Rocking the Passive Voice XVIII

It's been too long, hasn't it? Take a look at this PFO:
We regret to inform you, however, that you did not make our list of finalists.

This sentence was constructed with stunning artfulness. It's as passive as any sentence with the passive voice. (Who's decision was it not to put me on the finalist list? Who's responsible for telling me to fuck off?) And yet the sentence doesn't actually use the passive voice. This could be a revolution in PFO style.

But then the letter goes and blows all that painstakingly crafted passivity, when it says,

We. . . . hope that our decision will not discourage you as you continue on in the job market process.

Their decision? You mean, it didn't just happen? How'd they let that tiny ray of honesty find it's way out of the letter?

Oh, and for the record, this PFO didn't discourage me at all. I mean, the other 85 pushed me into a months-long depression, but this one made me feel like a million fucking bucks.


Himself said...

This is of course worse than the passive voice, because it uses the active voice, with you as the subject, i.e. we didn't reject you; you failed.

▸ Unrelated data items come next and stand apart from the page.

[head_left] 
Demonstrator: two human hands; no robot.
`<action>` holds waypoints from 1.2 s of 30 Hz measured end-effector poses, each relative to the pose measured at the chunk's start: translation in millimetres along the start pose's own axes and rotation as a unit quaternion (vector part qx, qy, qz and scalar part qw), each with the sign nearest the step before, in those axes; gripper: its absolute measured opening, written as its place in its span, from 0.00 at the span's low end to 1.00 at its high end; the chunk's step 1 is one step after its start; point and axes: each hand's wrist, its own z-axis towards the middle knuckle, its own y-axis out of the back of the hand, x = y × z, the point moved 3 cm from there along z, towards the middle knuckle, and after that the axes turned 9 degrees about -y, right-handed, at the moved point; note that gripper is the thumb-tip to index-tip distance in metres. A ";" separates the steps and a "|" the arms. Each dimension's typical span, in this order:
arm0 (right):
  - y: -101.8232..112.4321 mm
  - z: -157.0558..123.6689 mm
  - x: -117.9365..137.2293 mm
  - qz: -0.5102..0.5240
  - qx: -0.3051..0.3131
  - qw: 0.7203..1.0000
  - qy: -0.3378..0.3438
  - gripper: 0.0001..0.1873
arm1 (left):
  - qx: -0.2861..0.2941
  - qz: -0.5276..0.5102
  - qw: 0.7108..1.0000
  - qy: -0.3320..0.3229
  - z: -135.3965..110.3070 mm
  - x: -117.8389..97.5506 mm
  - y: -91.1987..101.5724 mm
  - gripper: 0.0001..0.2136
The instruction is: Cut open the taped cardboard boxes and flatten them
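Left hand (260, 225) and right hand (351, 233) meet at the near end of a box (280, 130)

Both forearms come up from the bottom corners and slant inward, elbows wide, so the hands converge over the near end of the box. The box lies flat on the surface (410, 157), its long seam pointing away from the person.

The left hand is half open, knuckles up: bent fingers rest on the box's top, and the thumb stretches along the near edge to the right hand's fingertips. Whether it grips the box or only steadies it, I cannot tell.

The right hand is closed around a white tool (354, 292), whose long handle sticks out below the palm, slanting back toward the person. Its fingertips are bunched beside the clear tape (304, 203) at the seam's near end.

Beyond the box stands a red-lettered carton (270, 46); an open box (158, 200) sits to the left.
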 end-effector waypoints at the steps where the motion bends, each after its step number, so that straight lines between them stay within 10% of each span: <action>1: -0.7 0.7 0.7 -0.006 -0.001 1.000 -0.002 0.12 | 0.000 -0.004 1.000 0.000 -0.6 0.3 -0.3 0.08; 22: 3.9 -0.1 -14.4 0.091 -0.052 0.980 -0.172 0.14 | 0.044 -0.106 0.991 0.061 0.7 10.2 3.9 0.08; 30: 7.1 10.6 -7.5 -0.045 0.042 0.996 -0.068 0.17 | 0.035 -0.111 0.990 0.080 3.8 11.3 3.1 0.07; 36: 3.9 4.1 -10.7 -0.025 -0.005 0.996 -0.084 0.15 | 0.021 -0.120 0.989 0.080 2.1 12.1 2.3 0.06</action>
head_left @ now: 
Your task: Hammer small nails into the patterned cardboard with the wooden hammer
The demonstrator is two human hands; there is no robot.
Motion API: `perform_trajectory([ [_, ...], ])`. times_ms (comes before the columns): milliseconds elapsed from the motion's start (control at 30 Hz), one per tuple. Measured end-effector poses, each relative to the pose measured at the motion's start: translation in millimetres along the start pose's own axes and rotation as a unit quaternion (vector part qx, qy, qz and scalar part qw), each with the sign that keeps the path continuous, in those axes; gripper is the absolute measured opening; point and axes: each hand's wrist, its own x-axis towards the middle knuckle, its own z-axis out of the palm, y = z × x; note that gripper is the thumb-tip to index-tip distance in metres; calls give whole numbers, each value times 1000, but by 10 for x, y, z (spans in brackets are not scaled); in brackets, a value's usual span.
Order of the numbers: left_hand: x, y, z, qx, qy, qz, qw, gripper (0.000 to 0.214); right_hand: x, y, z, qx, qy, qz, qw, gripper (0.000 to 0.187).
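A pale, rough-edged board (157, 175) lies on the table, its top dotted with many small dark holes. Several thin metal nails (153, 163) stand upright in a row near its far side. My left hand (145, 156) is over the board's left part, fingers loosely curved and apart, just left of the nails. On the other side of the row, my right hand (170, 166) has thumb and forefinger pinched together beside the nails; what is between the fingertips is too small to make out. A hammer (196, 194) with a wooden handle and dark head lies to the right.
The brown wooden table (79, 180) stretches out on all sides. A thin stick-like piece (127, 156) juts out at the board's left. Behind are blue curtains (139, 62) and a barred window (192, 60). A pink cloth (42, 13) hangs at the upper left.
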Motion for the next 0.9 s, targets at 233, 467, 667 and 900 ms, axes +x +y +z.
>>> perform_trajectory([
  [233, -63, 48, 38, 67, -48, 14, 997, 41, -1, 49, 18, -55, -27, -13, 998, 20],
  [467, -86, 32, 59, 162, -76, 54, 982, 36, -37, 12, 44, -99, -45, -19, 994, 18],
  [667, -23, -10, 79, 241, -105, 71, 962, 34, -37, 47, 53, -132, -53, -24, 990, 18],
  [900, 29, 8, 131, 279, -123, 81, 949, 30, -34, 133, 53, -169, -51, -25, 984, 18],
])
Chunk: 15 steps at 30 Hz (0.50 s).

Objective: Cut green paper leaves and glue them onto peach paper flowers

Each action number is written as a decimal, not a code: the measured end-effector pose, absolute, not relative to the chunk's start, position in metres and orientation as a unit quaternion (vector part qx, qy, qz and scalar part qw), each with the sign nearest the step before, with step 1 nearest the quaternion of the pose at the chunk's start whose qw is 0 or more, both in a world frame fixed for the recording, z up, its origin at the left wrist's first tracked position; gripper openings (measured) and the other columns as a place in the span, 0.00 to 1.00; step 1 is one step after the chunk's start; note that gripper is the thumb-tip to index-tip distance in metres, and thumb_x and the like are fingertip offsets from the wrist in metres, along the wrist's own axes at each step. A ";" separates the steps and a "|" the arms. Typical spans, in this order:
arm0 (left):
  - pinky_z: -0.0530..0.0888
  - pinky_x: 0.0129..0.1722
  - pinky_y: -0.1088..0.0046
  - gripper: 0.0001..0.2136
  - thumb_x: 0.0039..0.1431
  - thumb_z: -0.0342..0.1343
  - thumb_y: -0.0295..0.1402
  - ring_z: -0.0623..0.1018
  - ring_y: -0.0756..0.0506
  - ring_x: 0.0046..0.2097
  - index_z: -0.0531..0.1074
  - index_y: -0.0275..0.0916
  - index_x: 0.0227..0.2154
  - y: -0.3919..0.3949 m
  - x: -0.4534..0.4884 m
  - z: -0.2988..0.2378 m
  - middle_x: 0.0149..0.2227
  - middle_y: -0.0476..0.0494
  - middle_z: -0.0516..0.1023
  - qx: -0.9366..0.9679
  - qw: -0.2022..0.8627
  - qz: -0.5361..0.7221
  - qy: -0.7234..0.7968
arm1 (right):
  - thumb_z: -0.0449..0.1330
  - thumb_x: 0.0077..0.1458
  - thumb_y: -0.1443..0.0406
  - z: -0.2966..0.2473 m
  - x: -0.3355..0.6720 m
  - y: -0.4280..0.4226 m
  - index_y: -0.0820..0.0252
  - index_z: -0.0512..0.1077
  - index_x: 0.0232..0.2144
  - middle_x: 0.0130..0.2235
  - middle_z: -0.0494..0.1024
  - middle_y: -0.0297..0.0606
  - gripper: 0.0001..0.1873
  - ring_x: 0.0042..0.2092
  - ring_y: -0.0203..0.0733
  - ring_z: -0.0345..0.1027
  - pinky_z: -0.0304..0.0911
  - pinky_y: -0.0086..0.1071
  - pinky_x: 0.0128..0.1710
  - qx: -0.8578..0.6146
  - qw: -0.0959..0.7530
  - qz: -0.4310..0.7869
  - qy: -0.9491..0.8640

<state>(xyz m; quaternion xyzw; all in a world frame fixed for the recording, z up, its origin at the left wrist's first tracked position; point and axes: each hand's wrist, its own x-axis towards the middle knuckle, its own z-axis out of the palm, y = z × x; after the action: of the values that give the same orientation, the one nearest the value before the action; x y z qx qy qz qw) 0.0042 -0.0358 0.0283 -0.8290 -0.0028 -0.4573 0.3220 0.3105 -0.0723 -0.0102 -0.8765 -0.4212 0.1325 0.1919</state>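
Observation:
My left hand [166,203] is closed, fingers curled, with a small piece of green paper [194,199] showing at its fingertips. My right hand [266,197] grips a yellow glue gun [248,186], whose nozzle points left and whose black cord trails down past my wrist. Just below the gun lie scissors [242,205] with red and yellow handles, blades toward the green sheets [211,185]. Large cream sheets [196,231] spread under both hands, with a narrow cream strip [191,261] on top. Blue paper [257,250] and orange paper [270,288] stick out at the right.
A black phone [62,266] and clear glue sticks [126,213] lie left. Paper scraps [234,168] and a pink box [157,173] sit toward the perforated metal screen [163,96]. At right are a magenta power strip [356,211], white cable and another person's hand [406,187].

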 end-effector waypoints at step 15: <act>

Fishbone McGonigle said...

My favorite rejection letter went something like this:

"Thank you for your interest in the position of Assistant Professor of Whatever It Is You Do here at Basketball State University.

Our job search was very successful, and we invited three candidates to our campus for further interviews.

We wish you luck in your future endeavors."

Yeah, it was a rejection, but even so I had to admire the artfulness of it.

Anonymous said...

My favorite rejection letter so far did not mention that they were rejecting me. The only indication is buried in the second paragraph: "it is important not to consider this outcome a negative judgment of your work." Since the outcome is not mentioned anywhere in the letter, it is literally nonsense.

Anonymous said...

i thought i would share a recent rejection of a submission of mine to a conference which rocks the passive voice pretty nicely (i know it's not a job app rejection, and if this is annoying, then i apologize...):

"Dear Applicants, Thankyou [sic] for your applications to speak at MindGrad 2007. Unfortunately, due to the large number of high quality submissions, you have not been successful. We would still be delighted if you attended the conference..."

a brief analysis: so, i'm one of many applicants. and you are grateful for applications. but, because of these large numbers of "high-quality" applications, i've objectively failed to be successful. wait, maybe i missed something... what was the reason for my lack of success? was it that the paper i wrote was not high-quality or that it was among those high-quality papers but there were two many to accept? or should i just guess?

and, the last sentence is nice too: just because we rejected your paper doesn't mean that you cannot come. your presence would give us 'delight.' how do you know that it would? maybe i would register to attend the conference and comment on every paper that mine was better...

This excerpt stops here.